Sunday, November 14, 2010

Exclusive: Afghanistan - behind enemy lines


James Fergusson returns after three years to Chak, just 40 miles from Kabul, to find the Taliban's grip is far stronger than the West will admit

The Independent

"....Three years ago, the Taliban's control over this district, Chak, and the 112,000 Pashtun farmers who live here, was restricted to the hours of darkness – although the local commander, Abdullah, vowed to me that he would soon be in full control. As I am quickly to discover, this was no idle boast. In Chak, the Karzai government has in effect given up and handed over to the Taliban.....

The most astonishing thing about this rebel district – and for Nato leaders meeting in Lisbon this week, a deeply troubling one – is that Chak is not in war-torn Helmand or Kandahar but in Wardak province, a scant 40 miles south-west of Kabul. Nato commanders have repeatedly claimed that the Taliban are on the back foot following this year's US troop surge.....

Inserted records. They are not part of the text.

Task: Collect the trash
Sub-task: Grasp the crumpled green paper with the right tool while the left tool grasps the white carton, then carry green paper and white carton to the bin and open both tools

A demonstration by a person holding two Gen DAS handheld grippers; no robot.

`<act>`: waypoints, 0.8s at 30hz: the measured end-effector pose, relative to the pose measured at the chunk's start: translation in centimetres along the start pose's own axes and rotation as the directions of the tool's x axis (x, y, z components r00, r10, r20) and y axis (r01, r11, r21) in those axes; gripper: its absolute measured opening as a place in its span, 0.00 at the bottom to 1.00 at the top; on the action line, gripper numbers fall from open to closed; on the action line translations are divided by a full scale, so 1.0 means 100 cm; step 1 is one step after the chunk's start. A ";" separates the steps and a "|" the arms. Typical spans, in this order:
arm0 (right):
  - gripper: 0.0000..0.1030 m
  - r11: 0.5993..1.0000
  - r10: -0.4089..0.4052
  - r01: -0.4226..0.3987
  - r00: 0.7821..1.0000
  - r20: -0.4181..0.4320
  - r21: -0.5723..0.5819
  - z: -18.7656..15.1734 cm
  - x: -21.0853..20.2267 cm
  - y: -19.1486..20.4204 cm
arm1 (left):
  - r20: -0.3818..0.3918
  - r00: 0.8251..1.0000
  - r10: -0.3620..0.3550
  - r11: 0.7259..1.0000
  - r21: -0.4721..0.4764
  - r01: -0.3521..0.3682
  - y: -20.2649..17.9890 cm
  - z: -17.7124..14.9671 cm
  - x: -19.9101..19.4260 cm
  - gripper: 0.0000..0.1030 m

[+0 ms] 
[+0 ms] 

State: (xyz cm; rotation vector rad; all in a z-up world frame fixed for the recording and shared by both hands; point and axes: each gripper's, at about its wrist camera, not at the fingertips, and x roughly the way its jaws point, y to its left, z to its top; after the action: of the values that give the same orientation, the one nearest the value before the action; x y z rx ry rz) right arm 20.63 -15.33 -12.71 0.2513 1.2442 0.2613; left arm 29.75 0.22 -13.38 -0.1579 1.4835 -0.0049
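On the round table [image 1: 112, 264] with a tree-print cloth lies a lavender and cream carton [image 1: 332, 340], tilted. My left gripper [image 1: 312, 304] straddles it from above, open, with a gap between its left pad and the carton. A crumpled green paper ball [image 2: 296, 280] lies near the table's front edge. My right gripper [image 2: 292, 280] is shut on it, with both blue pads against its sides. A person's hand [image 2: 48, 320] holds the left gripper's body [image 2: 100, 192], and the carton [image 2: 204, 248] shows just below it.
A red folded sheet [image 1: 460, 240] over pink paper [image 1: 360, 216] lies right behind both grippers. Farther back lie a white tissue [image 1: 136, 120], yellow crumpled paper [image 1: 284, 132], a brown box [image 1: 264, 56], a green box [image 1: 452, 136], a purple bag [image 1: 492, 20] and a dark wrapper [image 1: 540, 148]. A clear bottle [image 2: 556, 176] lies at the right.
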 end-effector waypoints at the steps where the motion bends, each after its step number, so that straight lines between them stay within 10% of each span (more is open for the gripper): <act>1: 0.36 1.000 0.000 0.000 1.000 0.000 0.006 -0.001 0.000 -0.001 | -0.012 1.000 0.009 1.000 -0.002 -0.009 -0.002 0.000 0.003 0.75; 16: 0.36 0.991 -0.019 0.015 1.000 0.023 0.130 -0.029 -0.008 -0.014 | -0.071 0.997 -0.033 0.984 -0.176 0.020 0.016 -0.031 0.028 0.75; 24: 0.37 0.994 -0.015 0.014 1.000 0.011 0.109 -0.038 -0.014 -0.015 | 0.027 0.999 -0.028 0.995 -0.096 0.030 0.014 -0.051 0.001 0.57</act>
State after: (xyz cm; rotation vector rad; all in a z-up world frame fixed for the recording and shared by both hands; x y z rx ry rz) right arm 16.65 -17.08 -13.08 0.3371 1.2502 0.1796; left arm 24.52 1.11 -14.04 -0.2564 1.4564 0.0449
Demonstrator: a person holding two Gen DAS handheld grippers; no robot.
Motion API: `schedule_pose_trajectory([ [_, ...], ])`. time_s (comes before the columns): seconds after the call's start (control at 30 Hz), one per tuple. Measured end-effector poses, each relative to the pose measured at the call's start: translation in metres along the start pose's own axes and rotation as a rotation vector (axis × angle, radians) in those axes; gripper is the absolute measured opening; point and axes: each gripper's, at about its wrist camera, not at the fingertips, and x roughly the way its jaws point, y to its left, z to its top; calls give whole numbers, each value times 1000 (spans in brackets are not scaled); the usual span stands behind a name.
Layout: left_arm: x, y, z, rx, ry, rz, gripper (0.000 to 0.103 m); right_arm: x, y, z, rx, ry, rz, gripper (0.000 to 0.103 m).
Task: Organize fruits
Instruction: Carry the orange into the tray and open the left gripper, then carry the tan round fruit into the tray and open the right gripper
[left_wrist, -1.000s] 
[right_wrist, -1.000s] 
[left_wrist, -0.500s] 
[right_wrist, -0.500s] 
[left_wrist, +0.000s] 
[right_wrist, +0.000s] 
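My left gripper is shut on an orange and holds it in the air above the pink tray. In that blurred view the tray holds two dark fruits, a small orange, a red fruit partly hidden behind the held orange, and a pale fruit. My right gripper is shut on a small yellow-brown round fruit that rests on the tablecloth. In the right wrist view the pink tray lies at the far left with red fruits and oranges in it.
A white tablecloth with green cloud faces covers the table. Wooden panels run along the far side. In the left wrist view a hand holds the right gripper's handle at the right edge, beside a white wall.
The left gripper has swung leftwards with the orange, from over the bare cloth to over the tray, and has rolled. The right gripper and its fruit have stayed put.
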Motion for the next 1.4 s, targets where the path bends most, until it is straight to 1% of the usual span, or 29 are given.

Abdullah and his men seem to thrive under the threat of sudden death, as though infected by a kind of joie de guerre. He says it is the ambition of all of them to die as ghazi – that is, as martyrs, in battle against the infidel. "It is our religious duty to resist you foreigners," he tells me – just as he did in 2007. "You must understand that we will never stop fighting you – never."

The prospect of a negotiated peace is dismissed almost outright. "All this talk of a political settlement with Karzai... it is all tricks and propaganda," he says. "The Taliban will not negotiate with anyone until all foreign troops have left." His men are genuinely perplexed by General Petraeus's assertion that Nato's purpose in Afghanistan is to prevent the re-establishment of al-Qa'ida. "There were some foreign fighters in Chak for a while last year," Mullah Naim recalls, "Arabs, Chechens, Pakistanis. But they were fighting under the Taliban, obeying our orders. They were nothing to do with al-Qa'ida. There are no al-Qa'ida fighters in Afghanistan any more. I have fought in the south and in the east as well as here. In seven years of operations I have not seen a single al-Qa'ida fighter. Not one."